EXERCISE DESCRIPTION: Two lines in the data below mark the range: the one with "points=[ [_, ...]" and the one with "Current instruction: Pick". Return both, along with every line between them, exactly.

WORKING DATA:
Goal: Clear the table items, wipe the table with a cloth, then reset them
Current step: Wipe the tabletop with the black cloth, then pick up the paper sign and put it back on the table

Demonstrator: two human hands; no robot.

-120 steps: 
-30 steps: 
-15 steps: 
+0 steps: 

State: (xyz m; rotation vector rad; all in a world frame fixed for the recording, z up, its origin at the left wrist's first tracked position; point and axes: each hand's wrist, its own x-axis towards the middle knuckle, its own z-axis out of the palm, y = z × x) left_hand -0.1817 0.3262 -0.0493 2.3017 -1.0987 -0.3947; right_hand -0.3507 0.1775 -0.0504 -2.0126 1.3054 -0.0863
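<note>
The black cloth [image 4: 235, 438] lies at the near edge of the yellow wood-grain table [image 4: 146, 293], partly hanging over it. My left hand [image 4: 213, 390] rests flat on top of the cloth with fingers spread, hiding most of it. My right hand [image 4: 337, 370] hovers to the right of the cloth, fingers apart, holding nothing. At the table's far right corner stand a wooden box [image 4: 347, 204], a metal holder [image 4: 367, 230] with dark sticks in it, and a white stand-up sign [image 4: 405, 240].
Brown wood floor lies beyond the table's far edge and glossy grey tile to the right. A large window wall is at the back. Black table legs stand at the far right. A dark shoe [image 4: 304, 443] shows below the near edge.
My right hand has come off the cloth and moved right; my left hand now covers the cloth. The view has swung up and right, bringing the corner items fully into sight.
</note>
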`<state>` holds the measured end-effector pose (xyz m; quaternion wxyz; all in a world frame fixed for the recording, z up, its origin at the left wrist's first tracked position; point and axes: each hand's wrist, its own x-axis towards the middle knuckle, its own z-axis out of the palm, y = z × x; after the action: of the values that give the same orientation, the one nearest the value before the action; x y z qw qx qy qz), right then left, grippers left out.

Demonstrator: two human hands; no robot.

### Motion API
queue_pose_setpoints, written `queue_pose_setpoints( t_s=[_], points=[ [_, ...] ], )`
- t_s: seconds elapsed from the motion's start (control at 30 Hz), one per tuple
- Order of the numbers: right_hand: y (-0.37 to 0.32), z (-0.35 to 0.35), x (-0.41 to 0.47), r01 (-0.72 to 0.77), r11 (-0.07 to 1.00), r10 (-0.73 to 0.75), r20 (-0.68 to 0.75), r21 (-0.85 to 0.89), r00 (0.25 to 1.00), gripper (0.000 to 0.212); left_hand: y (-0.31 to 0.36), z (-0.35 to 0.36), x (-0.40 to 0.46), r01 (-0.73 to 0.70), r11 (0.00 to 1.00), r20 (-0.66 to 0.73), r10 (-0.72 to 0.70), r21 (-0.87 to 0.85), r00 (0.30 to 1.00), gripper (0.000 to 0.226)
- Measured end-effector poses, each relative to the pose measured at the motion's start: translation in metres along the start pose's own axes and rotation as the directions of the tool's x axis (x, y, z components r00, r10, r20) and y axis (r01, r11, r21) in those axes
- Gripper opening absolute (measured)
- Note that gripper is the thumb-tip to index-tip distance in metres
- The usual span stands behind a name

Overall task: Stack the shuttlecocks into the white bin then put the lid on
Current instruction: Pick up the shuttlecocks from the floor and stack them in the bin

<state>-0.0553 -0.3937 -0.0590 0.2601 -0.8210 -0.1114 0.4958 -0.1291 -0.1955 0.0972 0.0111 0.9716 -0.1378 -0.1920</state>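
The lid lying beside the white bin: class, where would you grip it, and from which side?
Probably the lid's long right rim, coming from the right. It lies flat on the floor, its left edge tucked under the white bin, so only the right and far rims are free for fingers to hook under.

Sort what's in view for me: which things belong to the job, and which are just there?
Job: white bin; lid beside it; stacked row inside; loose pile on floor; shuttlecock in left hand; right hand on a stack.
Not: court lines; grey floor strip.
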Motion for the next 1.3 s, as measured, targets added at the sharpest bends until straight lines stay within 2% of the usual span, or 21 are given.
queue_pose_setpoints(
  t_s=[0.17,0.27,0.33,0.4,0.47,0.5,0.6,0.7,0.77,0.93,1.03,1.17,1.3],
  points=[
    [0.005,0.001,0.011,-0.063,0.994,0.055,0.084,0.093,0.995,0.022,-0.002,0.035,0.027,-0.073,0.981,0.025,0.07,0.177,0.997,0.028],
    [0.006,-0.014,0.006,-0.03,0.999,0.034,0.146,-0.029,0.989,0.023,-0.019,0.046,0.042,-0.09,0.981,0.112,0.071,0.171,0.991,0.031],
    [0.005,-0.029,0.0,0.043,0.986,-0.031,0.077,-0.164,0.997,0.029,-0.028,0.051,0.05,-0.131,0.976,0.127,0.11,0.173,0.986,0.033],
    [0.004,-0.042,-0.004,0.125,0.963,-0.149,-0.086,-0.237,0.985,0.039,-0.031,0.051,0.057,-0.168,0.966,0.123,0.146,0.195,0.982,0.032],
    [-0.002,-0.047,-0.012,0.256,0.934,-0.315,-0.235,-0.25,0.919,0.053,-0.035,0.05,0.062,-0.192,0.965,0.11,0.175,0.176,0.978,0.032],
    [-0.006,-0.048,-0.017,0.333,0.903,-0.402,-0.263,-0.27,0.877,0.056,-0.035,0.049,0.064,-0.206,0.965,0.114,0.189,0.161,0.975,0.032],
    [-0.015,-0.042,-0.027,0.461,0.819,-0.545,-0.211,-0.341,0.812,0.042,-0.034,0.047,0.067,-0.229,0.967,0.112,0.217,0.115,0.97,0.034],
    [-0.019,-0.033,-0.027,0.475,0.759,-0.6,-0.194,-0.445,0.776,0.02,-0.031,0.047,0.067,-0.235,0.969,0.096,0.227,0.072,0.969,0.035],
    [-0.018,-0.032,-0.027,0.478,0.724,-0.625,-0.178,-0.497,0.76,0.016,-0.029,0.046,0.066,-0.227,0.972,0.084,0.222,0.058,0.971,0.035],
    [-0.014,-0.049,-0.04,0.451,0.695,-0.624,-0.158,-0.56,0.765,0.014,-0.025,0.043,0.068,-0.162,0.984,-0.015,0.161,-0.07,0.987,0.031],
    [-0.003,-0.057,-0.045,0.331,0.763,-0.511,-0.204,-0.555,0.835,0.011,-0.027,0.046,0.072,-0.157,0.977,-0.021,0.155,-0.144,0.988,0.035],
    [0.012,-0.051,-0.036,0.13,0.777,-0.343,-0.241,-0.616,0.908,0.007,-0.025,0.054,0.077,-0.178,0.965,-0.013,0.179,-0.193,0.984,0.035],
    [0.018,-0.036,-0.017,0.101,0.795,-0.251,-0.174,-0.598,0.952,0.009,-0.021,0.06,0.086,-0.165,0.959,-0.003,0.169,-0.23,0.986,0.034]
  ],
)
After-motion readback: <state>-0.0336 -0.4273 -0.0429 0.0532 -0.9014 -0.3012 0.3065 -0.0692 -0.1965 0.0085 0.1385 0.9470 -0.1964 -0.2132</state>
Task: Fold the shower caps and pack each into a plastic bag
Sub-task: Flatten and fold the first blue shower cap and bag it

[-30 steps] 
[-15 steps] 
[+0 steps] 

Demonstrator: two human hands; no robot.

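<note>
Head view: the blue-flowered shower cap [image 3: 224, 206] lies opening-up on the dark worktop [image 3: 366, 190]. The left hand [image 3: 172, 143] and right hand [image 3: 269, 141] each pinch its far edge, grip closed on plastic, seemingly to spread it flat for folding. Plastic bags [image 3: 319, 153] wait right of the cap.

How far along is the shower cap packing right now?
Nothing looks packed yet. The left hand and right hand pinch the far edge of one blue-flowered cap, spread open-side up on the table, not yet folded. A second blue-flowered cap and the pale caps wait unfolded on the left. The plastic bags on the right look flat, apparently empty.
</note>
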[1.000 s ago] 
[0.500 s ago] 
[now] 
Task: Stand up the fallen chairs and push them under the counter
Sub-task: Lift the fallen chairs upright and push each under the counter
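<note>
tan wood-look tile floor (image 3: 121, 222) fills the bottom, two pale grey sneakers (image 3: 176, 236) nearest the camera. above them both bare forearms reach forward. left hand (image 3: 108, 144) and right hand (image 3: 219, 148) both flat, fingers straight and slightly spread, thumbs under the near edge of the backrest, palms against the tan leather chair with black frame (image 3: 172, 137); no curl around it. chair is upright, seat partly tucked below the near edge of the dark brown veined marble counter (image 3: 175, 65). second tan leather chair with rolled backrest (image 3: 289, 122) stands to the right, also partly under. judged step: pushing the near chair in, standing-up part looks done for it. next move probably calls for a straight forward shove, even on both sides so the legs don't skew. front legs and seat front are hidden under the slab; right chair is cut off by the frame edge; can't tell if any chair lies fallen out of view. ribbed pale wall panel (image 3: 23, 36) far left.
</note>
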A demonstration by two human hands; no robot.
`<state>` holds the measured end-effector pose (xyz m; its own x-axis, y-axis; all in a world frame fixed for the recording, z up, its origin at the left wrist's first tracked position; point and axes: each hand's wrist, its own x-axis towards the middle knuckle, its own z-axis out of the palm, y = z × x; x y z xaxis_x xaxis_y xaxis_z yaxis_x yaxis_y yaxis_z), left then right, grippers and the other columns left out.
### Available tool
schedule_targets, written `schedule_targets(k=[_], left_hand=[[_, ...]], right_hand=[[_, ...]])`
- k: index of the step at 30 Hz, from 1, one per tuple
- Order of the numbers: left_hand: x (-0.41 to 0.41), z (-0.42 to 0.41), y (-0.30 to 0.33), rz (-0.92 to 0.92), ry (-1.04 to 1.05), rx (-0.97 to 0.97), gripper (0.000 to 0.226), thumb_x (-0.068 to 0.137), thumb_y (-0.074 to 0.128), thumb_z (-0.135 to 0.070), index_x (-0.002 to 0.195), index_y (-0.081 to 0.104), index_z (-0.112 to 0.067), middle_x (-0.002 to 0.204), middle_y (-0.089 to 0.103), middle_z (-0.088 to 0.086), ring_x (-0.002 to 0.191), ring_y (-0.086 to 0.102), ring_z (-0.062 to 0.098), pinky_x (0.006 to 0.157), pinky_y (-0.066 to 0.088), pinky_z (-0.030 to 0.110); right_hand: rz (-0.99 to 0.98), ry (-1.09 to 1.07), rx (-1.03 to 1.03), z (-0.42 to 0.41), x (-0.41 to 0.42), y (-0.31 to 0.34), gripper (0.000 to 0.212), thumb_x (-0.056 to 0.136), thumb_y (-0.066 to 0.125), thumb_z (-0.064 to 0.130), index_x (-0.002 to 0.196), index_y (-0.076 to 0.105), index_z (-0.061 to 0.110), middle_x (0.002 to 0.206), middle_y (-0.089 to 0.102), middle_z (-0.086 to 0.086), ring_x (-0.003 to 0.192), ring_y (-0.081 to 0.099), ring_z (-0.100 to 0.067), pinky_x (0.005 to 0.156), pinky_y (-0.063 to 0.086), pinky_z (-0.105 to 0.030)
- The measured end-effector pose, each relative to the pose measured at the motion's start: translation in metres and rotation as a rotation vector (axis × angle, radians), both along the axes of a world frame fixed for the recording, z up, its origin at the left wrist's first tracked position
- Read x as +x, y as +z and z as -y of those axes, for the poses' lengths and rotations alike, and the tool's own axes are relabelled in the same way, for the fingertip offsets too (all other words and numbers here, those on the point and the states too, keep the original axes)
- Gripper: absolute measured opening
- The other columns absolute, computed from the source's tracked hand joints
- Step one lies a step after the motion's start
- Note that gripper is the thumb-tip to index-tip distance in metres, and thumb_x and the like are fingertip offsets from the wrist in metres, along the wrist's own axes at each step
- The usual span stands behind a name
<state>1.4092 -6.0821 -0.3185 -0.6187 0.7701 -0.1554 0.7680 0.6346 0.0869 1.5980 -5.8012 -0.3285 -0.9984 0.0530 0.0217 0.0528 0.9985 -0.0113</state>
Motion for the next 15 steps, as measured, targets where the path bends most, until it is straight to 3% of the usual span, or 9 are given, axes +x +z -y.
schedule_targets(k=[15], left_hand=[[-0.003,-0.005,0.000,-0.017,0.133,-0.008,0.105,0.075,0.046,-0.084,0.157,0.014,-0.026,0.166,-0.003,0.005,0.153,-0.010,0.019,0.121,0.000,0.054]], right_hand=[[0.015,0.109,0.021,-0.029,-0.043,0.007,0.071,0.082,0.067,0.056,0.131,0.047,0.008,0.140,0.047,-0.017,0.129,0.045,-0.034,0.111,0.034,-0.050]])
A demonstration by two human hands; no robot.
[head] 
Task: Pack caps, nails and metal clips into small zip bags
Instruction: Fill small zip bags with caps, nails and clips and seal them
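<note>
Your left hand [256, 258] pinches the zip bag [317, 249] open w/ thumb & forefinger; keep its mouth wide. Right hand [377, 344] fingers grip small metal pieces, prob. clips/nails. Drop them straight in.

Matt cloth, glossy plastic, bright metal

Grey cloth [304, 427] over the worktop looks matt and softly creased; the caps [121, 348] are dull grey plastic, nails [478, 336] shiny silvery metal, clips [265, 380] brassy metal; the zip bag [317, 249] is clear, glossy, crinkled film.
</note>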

WRITTEN ANSWER:
queue_pose_setpoints, written `queue_pose_setpoints( t_s=[_], points=[ [_, ...] ], )`
- t_s: seconds elapsed from the motion's start (control at 30 Hz), one per tuple
- Order of the numbers: right_hand: y (-0.37 to 0.32), z (-0.35 to 0.35), x (-0.41 to 0.47), r01 (-0.72 to 0.77), r11 (-0.07 to 1.00), r10 (-0.73 to 0.75), r20 (-0.68 to 0.75), r21 (-0.85 to 0.89), r00 (0.25 to 1.00), gripper (0.000 to 0.212); left_hand: y (-0.31 to 0.36), z (-0.35 to 0.36), x (-0.40 to 0.46), r01 (-0.73 to 0.70), r11 (0.00 to 1.00), r20 (-0.66 to 0.73), r10 (-0.72 to 0.70), r21 (-0.87 to 0.85), r00 (0.30 to 1.00), gripper (0.000 to 0.226)
- Measured end-effector poses, each relative to the pose measured at the motion's start: translation in metres along the start pose's own axes and rotation as the directions of the tool's x axis (x, y, z components r00, r10, r20) and y axis (r01, r11, r21) in those axes
- Gripper opening absolute (measured)
- Note that gripper is the thumb-tip to index-tip distance in metres
- The usual span stands behind a name

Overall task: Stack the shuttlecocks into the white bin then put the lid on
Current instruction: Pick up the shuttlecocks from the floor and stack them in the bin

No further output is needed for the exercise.